Historiquement séparés des équipes de Google Maps, les employés de Waze, basés à Tel Aviv, vont finalement rejoindre le service de cartographie de Google. Le début de la fin pour une application populaire qui a toujours su fonctionner indépendamment ?

Dans le secteur des nouvelles technologies, Waze est un ovni. Utilisée par plus de 150 millions de personnes chaque mois (dont, au moins, 13 millions de Français), l’application de cartographie préférée des automobilistes est entièrement construite par ses utilisateurs, puisqu’il s’agit d’un service entièrement collaboratif. Les équipes de Waze ne bâtissent pas les cartes, ce sont des communautés passionnées, qui passent généralement plusieurs heures par jour sur Waze, qui sont à l’origine des connaissances de l’application. Étrangement, le rachat de Waze par Google en 2013 n’a pas fait fuir les fans du service, qui continuent de l’alimenter quotidiennement.

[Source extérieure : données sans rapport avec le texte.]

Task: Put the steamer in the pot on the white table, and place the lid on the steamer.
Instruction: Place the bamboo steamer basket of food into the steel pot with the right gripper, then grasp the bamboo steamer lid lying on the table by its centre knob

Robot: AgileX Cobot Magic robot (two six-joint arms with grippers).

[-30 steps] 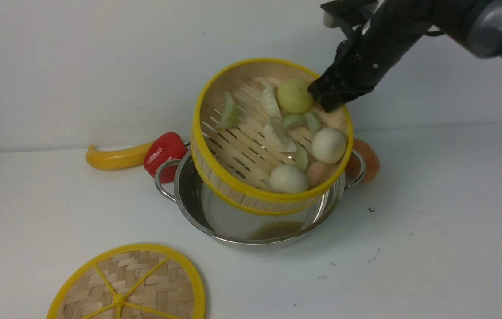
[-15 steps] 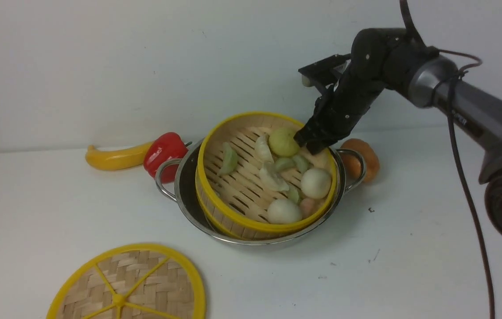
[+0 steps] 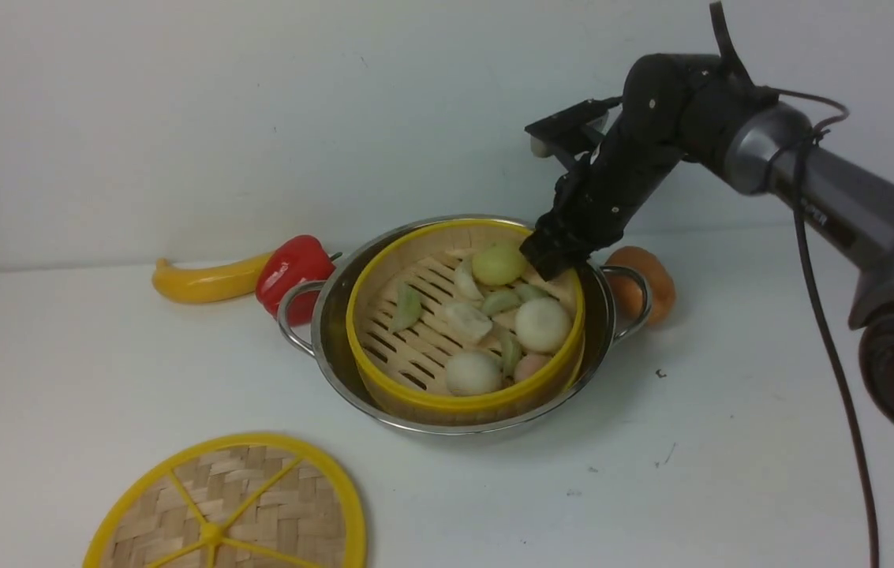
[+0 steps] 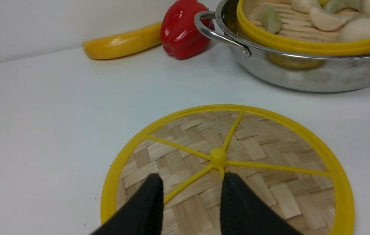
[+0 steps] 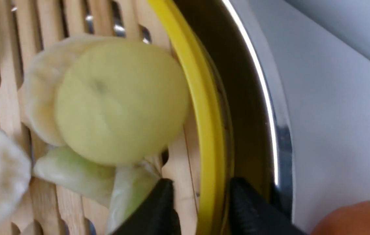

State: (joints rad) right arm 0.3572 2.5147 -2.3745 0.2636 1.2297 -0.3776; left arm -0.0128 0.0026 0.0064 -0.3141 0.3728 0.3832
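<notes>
At the lower left of the front view the lid (image 3: 257,505) lies flat on the white table (image 3: 731,473), the left gripper (image 4: 192,179) over it with fingers spread. Mid-frame the steamer (image 3: 431,398), holding buns and dumplings, sits inside the pot (image 3: 332,315). The right gripper (image 5: 201,187) straddles its far yellow rim, fingers apart, one inside and one outside. Left of the pot, farther back, lies a red pepper (image 3: 293,272)

Lid (image 3: 226,509) free all round; right claw (image 3: 551,265) straddles steamer (image 3: 447,401) far rim.
</notes>
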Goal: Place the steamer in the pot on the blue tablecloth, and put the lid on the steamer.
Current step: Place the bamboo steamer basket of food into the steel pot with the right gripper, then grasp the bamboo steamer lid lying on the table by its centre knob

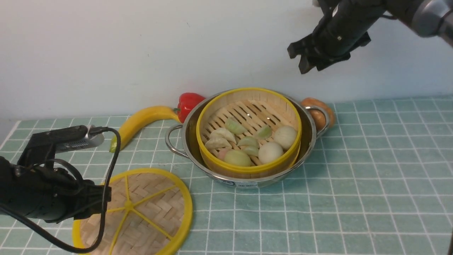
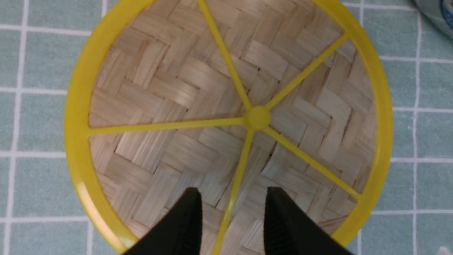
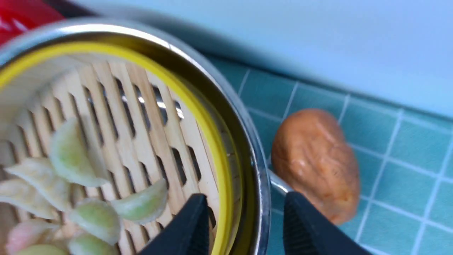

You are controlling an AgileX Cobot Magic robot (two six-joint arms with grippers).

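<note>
On my front feed the steamer (image 1: 244, 169) sits inside the pot (image 1: 269, 180), its yellow rim standing a little above the steel rim. The pot rests on the blue tablecloth (image 1: 371, 170) that covers the surface, close to the back wall. Inside the steamer I see pale and green dumplings (image 1: 219, 136) and 2 round white buns (image 1: 285, 136) on the slatted floor. The steamer is uncovered.

The lid (image 1: 152, 209) lies flat on the cloth at the near left, well apart from the pot, with its 5 yellow spokes facing up.

The left gripper (image 2: 231, 198) hangs right over the lid. Its fingers (image 2: 187, 219) are spread, with 1 spoke running along the gap between them, and they pinch nothing. I cannot tell whether the tips touch the weave.

The right gripper (image 1: 299, 60) is high in the air, above and behind the pot's right side. On its wrist feed, its fingers (image 3: 191, 223) are spread wide and empty, with the steamer rim and pot rim far below the gap.

Behind the pot, a banana (image 1: 145, 118) and a red pepper (image 1: 187, 102) lie to the left. A brown bread roll (image 1: 318, 113) lies just beside the right handle.
</note>
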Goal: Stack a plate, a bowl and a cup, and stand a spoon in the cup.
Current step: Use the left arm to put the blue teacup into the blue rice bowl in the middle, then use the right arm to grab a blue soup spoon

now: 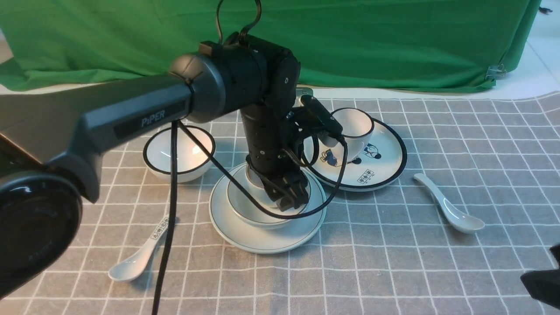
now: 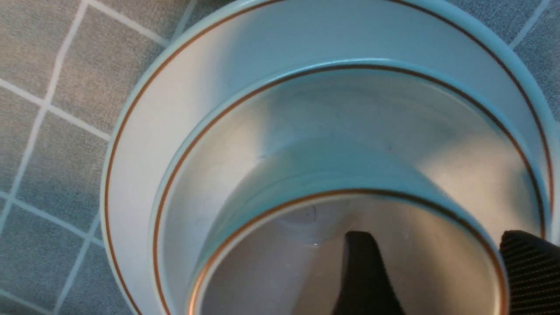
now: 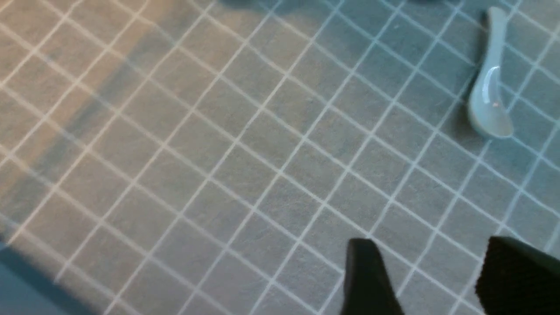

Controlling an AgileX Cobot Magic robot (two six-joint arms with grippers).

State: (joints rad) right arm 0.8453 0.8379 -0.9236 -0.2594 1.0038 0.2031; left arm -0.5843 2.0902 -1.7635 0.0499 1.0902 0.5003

En 2019, lors d’une rencontre avec quelques journalistes à Tel Aviv (nous y avions assisté), les représentants de Waze avaient promis que l’application resterait indépendante de Google et Google Maps. Trois ans plus tard, le Wall Street Journal révèle que la promesse a été brisée. Vendredi 9 décembre, Google fusionne les équipes de ses deux applications de cartographie.

Google Maps et Waze, deux modèles incompatibles ?

En temps normal, la fusion de deux services de cartographie qui appartiennent au même groupe semblerait logique. Pourquoi tout faire en double, alors que leurs missions sont les mêmes ? Dans ce cas précis, la fusion pose plusieurs problèmes.

De par son fonctionnement, Waze est complètement incompatible avec Google Maps. L’application israélienne repose sur la passion de ses collaborateurs et les signalements de ses utilisateurs, tandis que Google Maps est un mastodonte avec un budget colossal, qui emploie des milliers de personnes chargées de cartographier la planète et de collecter un maximum de données (l’incroyable projet Street View en témoigne). Peut-on fusionner ces données sans risques ? Waze perdrait alors toute son identité, tandis que Google ne gagnerait pas grand-chose (les équipes de Google Maps ont déjà accès aux signalements des utilisateurs de Waze).

Waze dans Android Auto. // Source : Waze
Waze dans Android Auto. // Source : Waze

Neha Parikh, la CEO de Waze qui avait succédé à Noah Bardim (le patron historique de l’application) en 2021, est la première victime de cette fusion. Google promet qu’aucun autre employé ne sera licencié et que les deux applications resteront indépendantes, mais le départ de sa patronne n’est pas très bon signe. Noah Bardim, à son départ, avait beaucoup critiqué Google, à qui il reprochait de détruire la culture start-up de Waze.

Si Waze devrait bien rester à Tel-Aviv malgré cette fusion, ses marges de manœuvre apparaissent plus limitées que jamais. Google va-t-il petit à petit absorber Waze ou tenter de le monétiser à tout prix ? (Waze ne gagne quasiment pas d’argent aujourd’hui, Google l’a toujours vu comme une expérimentation). La fin de son indépendance laisse supposer que le Waze fondé en 2008 n’existe plus, et personne ne sait à quoi ressemblera le Waze de 2023.